**WHAT THE EXERCISE ASKS**
Could you reproduce the lines below from the one with "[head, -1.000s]" through the one with "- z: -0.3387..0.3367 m"? Keep both ends and add nothing.

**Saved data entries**
····················

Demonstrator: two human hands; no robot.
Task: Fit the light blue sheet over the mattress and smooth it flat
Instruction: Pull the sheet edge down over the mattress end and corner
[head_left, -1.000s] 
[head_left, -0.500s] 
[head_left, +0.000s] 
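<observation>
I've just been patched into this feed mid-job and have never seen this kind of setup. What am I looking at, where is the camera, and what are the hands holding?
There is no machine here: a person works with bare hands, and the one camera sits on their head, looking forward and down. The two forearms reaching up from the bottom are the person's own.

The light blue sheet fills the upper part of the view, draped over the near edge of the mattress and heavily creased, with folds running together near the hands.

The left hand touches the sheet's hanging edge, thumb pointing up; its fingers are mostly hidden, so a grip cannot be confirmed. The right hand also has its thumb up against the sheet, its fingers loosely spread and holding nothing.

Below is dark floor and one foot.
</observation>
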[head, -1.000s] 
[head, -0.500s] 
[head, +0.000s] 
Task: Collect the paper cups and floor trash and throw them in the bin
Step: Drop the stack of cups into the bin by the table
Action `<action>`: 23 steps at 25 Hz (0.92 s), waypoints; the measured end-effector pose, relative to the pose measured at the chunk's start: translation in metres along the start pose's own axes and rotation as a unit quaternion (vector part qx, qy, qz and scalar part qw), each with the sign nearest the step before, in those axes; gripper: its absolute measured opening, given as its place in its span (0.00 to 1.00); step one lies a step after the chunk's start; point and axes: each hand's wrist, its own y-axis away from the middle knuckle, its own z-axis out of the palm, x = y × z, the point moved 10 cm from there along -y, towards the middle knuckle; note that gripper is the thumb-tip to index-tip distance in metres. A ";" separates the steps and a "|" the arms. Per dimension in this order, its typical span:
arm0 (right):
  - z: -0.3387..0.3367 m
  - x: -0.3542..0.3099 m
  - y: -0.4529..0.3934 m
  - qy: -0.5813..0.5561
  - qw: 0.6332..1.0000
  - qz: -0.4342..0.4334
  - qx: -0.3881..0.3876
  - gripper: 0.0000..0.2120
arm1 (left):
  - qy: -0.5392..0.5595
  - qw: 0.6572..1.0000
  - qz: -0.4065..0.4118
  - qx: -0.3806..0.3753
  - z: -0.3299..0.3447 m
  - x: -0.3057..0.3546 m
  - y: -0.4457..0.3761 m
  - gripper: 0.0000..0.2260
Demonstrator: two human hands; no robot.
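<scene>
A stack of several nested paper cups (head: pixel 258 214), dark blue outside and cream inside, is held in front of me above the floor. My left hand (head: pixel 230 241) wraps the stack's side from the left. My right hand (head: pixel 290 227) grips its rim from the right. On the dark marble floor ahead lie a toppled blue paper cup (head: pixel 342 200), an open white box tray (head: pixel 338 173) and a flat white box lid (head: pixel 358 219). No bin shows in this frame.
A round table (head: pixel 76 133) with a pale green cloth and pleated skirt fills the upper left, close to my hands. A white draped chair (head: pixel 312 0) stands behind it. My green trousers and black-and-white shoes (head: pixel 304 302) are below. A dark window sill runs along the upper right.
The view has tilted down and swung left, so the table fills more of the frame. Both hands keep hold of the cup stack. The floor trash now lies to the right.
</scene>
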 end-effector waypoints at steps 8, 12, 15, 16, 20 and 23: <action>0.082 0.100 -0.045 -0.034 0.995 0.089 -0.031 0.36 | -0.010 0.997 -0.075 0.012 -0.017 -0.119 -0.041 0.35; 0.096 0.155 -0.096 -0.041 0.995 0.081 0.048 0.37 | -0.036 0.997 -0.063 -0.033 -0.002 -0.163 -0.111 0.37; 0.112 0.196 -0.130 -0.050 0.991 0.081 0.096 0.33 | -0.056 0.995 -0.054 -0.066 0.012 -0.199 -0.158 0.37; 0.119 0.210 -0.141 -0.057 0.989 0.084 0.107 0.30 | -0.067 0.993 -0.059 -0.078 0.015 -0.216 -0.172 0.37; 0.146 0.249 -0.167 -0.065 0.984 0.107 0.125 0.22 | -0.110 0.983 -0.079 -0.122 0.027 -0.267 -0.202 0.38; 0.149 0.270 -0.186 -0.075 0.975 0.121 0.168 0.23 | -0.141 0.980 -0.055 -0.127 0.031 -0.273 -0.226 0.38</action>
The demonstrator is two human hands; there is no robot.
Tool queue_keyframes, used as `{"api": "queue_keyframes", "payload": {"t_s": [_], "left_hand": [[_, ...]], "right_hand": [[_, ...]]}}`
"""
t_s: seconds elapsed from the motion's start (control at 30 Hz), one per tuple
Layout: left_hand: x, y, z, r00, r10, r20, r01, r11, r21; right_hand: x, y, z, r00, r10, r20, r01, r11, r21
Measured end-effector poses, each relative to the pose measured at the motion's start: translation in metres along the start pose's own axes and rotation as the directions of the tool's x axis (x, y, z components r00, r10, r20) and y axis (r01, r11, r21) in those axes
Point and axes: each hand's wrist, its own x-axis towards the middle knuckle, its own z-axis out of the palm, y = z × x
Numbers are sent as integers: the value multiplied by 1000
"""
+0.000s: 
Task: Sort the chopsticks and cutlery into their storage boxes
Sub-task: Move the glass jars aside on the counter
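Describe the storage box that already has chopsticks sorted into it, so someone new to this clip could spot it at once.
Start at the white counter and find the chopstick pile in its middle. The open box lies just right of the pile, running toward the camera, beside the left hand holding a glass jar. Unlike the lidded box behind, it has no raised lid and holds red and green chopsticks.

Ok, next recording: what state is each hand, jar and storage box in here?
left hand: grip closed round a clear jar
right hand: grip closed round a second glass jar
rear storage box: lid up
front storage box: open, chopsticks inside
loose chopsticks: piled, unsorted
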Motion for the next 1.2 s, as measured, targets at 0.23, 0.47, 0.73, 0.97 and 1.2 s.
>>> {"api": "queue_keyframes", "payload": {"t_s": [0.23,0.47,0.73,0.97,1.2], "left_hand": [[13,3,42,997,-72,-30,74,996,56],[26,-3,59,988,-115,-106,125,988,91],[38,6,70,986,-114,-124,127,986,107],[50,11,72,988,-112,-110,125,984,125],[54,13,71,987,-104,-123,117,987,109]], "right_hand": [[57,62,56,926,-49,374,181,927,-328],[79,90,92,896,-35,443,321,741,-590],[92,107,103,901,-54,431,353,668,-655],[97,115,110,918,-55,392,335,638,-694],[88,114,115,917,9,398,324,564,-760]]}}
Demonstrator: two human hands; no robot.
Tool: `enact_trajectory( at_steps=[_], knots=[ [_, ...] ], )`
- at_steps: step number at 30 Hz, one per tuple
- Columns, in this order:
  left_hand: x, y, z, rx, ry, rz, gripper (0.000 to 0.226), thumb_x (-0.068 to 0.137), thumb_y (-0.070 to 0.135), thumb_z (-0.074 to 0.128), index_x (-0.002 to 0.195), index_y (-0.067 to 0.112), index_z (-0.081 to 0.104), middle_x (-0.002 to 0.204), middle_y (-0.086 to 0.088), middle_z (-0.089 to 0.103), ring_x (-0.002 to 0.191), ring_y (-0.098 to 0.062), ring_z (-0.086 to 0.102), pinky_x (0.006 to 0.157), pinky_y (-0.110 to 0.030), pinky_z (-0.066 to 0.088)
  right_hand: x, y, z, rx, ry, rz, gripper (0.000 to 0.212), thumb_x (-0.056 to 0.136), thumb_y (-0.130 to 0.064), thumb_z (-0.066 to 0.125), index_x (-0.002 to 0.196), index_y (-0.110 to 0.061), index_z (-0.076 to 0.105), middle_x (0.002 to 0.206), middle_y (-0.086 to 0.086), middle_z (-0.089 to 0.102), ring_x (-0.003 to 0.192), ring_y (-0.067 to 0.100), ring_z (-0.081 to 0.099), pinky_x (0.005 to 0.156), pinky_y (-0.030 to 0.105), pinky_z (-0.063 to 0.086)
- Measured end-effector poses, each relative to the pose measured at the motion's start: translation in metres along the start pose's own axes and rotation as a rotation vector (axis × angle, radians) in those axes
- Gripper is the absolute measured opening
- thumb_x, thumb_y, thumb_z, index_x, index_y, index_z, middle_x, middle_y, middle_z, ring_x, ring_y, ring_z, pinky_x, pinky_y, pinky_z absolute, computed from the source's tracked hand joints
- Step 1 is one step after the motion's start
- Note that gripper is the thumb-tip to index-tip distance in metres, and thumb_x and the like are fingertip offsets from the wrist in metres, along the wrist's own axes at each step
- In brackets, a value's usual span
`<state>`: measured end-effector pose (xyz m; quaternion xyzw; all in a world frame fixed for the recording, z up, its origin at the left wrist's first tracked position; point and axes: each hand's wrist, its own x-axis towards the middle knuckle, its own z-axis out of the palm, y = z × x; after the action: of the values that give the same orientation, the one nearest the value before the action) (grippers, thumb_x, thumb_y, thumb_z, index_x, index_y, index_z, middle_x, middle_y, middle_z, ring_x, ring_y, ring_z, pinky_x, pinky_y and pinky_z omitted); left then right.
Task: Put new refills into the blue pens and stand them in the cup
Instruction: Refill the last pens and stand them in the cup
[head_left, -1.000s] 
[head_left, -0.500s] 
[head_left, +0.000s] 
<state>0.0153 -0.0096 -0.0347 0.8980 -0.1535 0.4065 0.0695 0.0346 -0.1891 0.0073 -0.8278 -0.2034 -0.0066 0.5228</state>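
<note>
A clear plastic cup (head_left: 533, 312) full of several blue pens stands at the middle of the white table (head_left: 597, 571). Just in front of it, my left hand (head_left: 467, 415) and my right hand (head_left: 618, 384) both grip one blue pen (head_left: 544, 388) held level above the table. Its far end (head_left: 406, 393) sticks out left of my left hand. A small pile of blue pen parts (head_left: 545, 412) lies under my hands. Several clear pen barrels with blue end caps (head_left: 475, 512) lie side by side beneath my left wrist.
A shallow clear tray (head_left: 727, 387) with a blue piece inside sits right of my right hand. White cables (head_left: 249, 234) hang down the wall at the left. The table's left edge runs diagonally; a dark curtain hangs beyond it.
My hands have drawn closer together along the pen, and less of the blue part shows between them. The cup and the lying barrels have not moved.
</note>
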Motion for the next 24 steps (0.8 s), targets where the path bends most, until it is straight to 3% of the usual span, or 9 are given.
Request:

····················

**ANSWER**
[head, -1.000s] 
[head, -0.500s] 
[head, +0.000s] 
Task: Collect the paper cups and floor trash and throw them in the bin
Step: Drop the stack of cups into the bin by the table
Action `<action>`: 23 steps at 25 Hz (0.92 s), waypoints; the measured end-effector pose, relative to the pose measured at the chunk's start: translation in metres along the start pose's own axes and rotation as a unit quaternion (vector part qx, qy, qz and scalar part qw), each with the sign nearest the step before, in those axes; gripper: its absolute measured opening, given as its place in its span (0.00 to 1.00); step one lies a step after the chunk's start; point and axes: each hand's wrist, its own y-axis away from the middle knuckle, its own z-axis out of the palm, x = y × z, the point moved 10 cm from there along -y, towards the middle knuckle; note that gripper is the thumb-tip to index-tip distance in metres. A ";" separates the steps and a "|" the arms. Per dimension in this order, its typical span:
arm0 (right):
  - z: -0.3387..0.3367 m

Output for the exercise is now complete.